In FIG. 1A, the plasmid Bluscript pSKNFH, harboring the 2.5kb NFH promoter, was modified by introducing a Sal I site at the unique Not I restriction site. The 4.8 kb Sall-Xbal gp160 fragment of HIV-1 HXBc2 strain was introduced in the pUC18 at Sall and Xbal sites as described (Berrada, F. et al., 1995, J. Virol., 69:6770-6778). The 2.5 kb Sall segment containing the human NFH promoter was inserted in Sall site at the 5' end of the HIV-1 4.8 kb fragment. The NFHgp160 transgene was deleted from the vector pUC18 by EcoR I digestion before microinjection.

The KS-Sty construct (FIG. 1B) was derived to provide the probes for Southern, Northern and RNase protection analyses. This construct harbors the 2.2kb Hind-III fragment of the env gene in Bluescript KS(+) vector (Stratagene). In FIG. 1B, KS-StyT3 plasmid was constructed by insertion of the 2.2 kb Hind III subfragment of HIV-1 env gene in Hind-III site of Bluescript KS+ vector.

2) Cell cultures and transfections

The cell lines Cos-1, HeLa-CD4+ and HeLa-CD8+ used for transfection experiments were all maintained in Dulbecco modified Eagle medium (DMEM, Gibco/BRL) supplemented with 10% fetal bovine serum (Gibco/BRL.) and 0.1% gentamicin. HIV-1 infected and non-infected U937 were maintained in RPMI (Gibco/BRL) medium supplemented with 10% fetal bovine serum and 0.1% gentamicine.
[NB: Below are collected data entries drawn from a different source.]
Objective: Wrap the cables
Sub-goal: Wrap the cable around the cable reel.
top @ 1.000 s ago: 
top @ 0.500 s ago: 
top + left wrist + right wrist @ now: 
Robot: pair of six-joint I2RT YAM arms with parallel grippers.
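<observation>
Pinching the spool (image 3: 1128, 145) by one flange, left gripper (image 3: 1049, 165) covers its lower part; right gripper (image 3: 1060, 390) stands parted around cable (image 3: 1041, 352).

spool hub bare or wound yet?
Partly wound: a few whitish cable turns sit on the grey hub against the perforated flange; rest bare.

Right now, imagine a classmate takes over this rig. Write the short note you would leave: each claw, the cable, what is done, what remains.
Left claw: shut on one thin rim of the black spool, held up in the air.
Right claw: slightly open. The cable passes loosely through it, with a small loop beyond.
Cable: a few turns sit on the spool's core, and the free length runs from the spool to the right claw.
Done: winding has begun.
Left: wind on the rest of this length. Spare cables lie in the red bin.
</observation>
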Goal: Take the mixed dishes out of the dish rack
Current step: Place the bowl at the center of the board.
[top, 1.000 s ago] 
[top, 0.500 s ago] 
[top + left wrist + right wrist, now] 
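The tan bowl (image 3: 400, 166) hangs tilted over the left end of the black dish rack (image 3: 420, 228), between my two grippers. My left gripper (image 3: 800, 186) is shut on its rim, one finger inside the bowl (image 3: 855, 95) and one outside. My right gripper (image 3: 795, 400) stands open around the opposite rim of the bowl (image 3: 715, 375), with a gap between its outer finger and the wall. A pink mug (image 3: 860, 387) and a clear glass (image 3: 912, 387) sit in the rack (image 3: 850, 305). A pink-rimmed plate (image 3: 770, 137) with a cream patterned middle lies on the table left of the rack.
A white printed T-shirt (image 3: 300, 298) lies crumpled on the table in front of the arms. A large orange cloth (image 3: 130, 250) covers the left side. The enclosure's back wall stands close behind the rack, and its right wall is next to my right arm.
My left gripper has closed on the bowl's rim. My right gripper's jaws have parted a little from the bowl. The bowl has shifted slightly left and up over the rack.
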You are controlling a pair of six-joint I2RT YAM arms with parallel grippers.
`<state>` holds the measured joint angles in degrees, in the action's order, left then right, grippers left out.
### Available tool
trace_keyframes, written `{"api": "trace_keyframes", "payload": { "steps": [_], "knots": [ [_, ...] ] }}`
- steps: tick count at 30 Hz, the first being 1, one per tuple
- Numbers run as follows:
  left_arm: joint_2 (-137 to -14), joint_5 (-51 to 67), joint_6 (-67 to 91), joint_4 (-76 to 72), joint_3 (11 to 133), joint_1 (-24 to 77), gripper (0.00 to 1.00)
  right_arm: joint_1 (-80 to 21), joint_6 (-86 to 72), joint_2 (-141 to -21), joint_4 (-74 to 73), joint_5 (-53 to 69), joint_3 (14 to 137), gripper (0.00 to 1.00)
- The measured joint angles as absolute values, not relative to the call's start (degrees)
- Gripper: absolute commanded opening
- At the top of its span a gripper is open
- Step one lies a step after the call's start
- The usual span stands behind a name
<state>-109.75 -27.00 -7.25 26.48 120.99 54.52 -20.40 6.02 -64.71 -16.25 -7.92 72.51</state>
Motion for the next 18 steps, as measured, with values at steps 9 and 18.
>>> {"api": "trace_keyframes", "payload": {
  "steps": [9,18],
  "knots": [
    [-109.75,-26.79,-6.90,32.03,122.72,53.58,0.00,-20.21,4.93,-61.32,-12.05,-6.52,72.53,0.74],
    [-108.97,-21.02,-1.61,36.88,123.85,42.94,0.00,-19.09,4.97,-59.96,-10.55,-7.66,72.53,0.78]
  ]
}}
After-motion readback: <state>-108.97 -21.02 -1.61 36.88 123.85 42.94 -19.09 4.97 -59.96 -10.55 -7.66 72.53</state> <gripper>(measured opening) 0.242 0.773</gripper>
The transfections were performed by the standard calcium phosphate technique as described by (Shen, Y. M. et al., 1982, Mol. Cell. Biol., 2:1145-1154) Fifteen micrograms of plasmid DNA, coprecipitated with calcium phosphate, were added for 12-16 hours to rapidly growing cells plated onto a 10 cm diameter plate containing 10 ml DMEM supplemented with 10% fetal bovine serum and 0.1% gentamicine. The cells were then rinsed with DMEM and incubated in fresh medium for 36 to 48 hours.

3) Immunoreactions

a) Immunoprecipitation

The expression of gp160 precursor protein and its processed products, gp120 and gp41, was assessed by immunoprecipitation of Cos-1 cells transfected with the transgene construct. Two days after transfection with either NFLgp160, psvIIIexE7 (positive control) or psvIIIex.DELTA.E7 (negative control), Cos-1 cells were labelled with 100 .mu.Ci/ml of [.sup.35 S]cysteine (600Ci/mmol) for 6 hours in cysteine-deficient DMEM. HIV-1 infected U937 cells were similarly labelled in cysteine deficient RPMI. The cells were washed and lysed in RIPA lysis buffer (20 mM Tris-HCl [pH 8.0 1], 1 mM EDTA, 120 mM NaCl, 1% NP40, 0.1% sodium dodecyl sulfate [SDS], 0.25% deoxycholate 0.2% phenyl-methylsulfonyl fluoride). The cell lysates were first clarified by centrifugation at 13000 rpm for one hour at 4.degree. C. and the supernatant was reacted with normal serum for 2 hours at 4.degree. C. The precipitates were pelleted by centrifugation at the same speed for 5 minutes; the supernatants were incubated at 4.degree. C. overnight with the immunoserum of an HIV-1 infected patient. The immune complexes were precipitated for 2 hours at 4.degree. C. with 50 .mu.l of protein A-sepharose suspension. The precipitates were finally pelleted, washed 6 times with 1 ml of washing buffer (1% NP40, 120 mM NaCl, 20 mM Tris-HCl, pH 8.0) and resuspended in 50 .mu.l of 2.times.SDS gel loading buffer (100 mM Tris.-HCl, pH 6.8, 200 mM dithiothreitol, 0.4% SDS, 0.2% bromophenol blue and 20% glycerol). They were boiled for 3 minutes and fractionated on a 9% polyacrylamide/SDS gel. The gels were dried and exposed to radioautographic films for 24 to 48 hours.

b) Immunoperoxidase staining

For immunoperoxidase reaction, Cos-1, HeLa-CD4+ and HeLa-CD8+ cells were seeded on glass coverslips and transfected as described above. Forty-eight hours later, the transfected cells and the appropriate controls were rinsed with PBS, air dried, fixed in cold acetone for 10 minutes and reacted first with a normal serum for 20 minutes and then with mouse monoclonal antibodies (Dupont/NEN) directed against gp41 or gp120. The immunoreactivity was revealed according to the avidin/biotin/peroxidase method (ABC) using a biotinylated horse anti-mouse IgG and an ABC complex (Vectastain, Vector) with diaminobenzidine as chromogen. The cells were then rinsed with PBS, stained with hematoxylin for 10 seconds, washed in water, dehydrated in ethanol and coverslipped with DPX.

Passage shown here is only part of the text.